Das Nachfolgemodell der Hacklerregelung, der sogenannte Frühstarterbonus, kostet langfristig mehr als 900 Millionen Euro pro Jahr. Die um einen Monat nach hinten verschobene Anhebung des Frauenpensionsalters wird während der kommenden Jahre jährliche Mehrkosten von rund 50 Millionen Euro verursachen, die erst ab Mitte der 2030er Jahre auf 25 Millionen Euro pro Jahr absinken.
Zahlen & Fakten
55,4%
Beschäftigungsquote der 55-64-Jährigen in Österreich (Eurostat, Werte 2021)
+10,5 Mrd. €
verursachen die vergangenen 5 Pensionsanpassungen bis 2040
-2,8 Mrd. Euro
Senkung der Auszahlungen der Pensionsversicherung bei 1 Jahr späterem Pensionsantritt (parl. Anfrage Nr. 12175/J)
In den Medien
Empfehlungen
Vertrauen durch Verbindlichkeit
Es gibt seit 2006 eine klare Gesetzeslage zur jährlichen Anpassung der Pensionen, daher sollte sich die Regierung daran halten. Die Inflation lässt sich einfach feststellen und bedarf keiner Nachverhandlungen mit Seniorenvertreter:innen.
Vertrauen durch Expertise
Die Politik sollte sich stärker an die Empfehlungen von Fachleuten halten. Die Alterssicherungskommission sollte einerseits entpolitisiert und andererseits von der Regierung vor allem ernst genommen werden.
Vertrauen durch Planbarkeit
Nachhaltigkeitsmechanismen begünstigen Verhaltensänderungen durch Unternehmen und Arbeitnehmer. Die häufigste Variante ist, das Pensionsantrittsalter an die Lebenserwartung zu koppeln. Einige Länder setzen auch auf Mischsysteme und berücksichtigen die steigende Lebenserwartung bei den jährlichen Pensionsanpassungen oder der Pensionshöhe.

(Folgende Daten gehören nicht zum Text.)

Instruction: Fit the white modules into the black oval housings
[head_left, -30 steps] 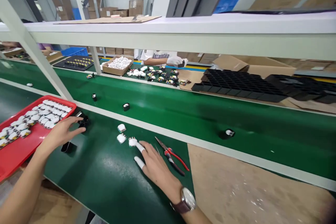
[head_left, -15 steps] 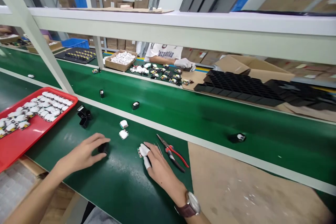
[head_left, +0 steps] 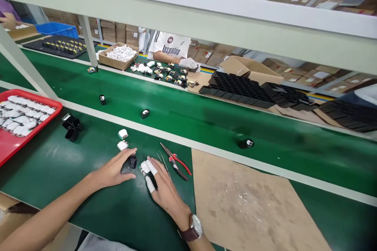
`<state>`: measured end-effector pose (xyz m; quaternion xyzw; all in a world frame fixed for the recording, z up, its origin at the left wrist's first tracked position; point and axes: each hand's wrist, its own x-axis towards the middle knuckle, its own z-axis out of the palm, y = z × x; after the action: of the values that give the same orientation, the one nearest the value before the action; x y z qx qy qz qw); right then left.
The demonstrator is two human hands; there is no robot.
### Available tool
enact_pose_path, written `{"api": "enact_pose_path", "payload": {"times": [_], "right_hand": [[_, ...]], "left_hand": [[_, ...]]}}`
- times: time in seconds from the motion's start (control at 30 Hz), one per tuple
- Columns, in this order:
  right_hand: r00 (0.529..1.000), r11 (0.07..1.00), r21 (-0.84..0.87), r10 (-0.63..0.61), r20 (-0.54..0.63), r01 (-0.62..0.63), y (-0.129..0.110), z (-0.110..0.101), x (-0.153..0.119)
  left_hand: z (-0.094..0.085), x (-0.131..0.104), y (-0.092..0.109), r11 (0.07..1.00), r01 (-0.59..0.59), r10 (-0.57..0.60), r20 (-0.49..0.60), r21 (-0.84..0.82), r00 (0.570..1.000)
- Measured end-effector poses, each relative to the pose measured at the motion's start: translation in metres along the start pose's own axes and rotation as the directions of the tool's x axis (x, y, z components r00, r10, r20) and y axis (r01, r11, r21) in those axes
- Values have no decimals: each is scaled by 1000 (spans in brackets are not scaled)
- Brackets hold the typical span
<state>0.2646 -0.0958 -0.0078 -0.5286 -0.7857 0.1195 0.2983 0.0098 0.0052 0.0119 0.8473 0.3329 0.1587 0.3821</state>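
Observation:
My left hand [head_left: 116, 168] curls around a small black plastic housing [head_left: 132, 162], its open end showing between thumb and fingers. My right hand [head_left: 163, 186] wears white finger cots on two digits. Its fingertips are on a small circuit board with a white pad [head_left: 143, 168], just right of the housing. The thumb sits lower, and the grip is partly hidden. Two more white-padded boards [head_left: 123, 134] lie beyond my left hand. Tweezers [head_left: 165, 163] and red-handled pliers [head_left: 176, 160] lie right of my right hand.
A red tray [head_left: 57, 111] of white-padded boards stands left, near several black housings [head_left: 70, 134]. A green conveyor [head_left: 182, 119] carries a few filled housings. Cardboard [head_left: 235, 200] covers the bench at right. Across the belt, a gloved person works beside rows of black housings [head_left: 238, 90].
My left hand has brought the black housing right, close to the board at my right hand, and turned its open end into view. The camera view has shifted right and down.

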Motion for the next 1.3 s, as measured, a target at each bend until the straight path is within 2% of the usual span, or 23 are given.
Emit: {"api": "enact_pose_path", "payload": {"times": [0.1, 0.23, 0.37, 0.5, 0.57, 0.63, 0.73, 0.9, 1.07, 1.3], "right_hand": [[999, 998, 47, -40, 1, 39, 2, 0, 5], [986, 999, 47, -1, -169, 9, -4, -5, 11], [965, 999, 49, 21, -260, -8, -19, -16, 14], [958, 1000, 12, -5, -286, 9, -27, -23, 15], [954, 1000, -14, -17, -301, 13, -29, -26, 15], [950, 999, -34, -28, -311, 18, -31, -28, 16], [951, 998, -50, -52, -305, 39, -35, -32, 18], [956, 994, -79, -97, -277, 78, -42, -38, 18], [960, 991, -78, -122, -254, 105, -46, -38, 18], [962, 980, -100, -190, -197, 173, -47, -26, 26]], "left_hand": [[4, -2, -4, 998, 9, -9, -4, -70, 1000], [8, -3, -5, 995, 22, -22, 3, -102, 1000], [6, -3, -5, 992, -86, 86, 3, -95, 996], [-3, -3, -2, 971, -236, 231, -103, -40, 968], [-7, -4, 1, 970, -242, 239, -128, -7, 962], [-7, -5, 4, 982, -189, 189, -122, 10, 974], [2, -3, 6, 991, -134, 135, -143, 17, 980], [15, -2, 3, 982, -190, 188, -112, -5, 976], [18, -5, -1, 996, -78, 71, -126, -45, 989], [19, -9, 4, 984, -134, 125, -73, -120, 989]]}}
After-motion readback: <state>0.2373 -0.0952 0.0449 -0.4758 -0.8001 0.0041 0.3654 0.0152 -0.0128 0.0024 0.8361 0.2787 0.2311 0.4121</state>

Automatischer Ausgleichsmechanismus
Ein solcher wäre sinnvoll, damit die Pensionspolitik nicht Spielball der Parteipolitik wird. Nachhaltigkeitsautomatismen verhindern einerseits Kostenexplosionen, andererseits sorgen sie laufend für kleine, wenig schmerzhafte Anpassungen.
Effektiv späterer Pensionsantritt
Hätte Österreich in der Altersgruppe 55- bis 64-Jährige eine Beschäftigungsquote wie Schweden (76,9 Prozent), wären rund 277.000 Menschen mehr im Erwerbsleben. Ein späteres Ausscheiden aus dem Erwerbsleben wäre auch ein wichtiger Beitrag für nachhaltige Finanzen.
Breiter politischer Konsens
Um sicherzustellen, dass Reformen auf breite gesellschaftliche Akzeptanz stoßen. Relevante Akteure im politischen System bzw. im Parlament, die die Notwendigkeit einer nachhaltigen Haushaltsführung verleugnen, machen einen Kurswechsel schwierig.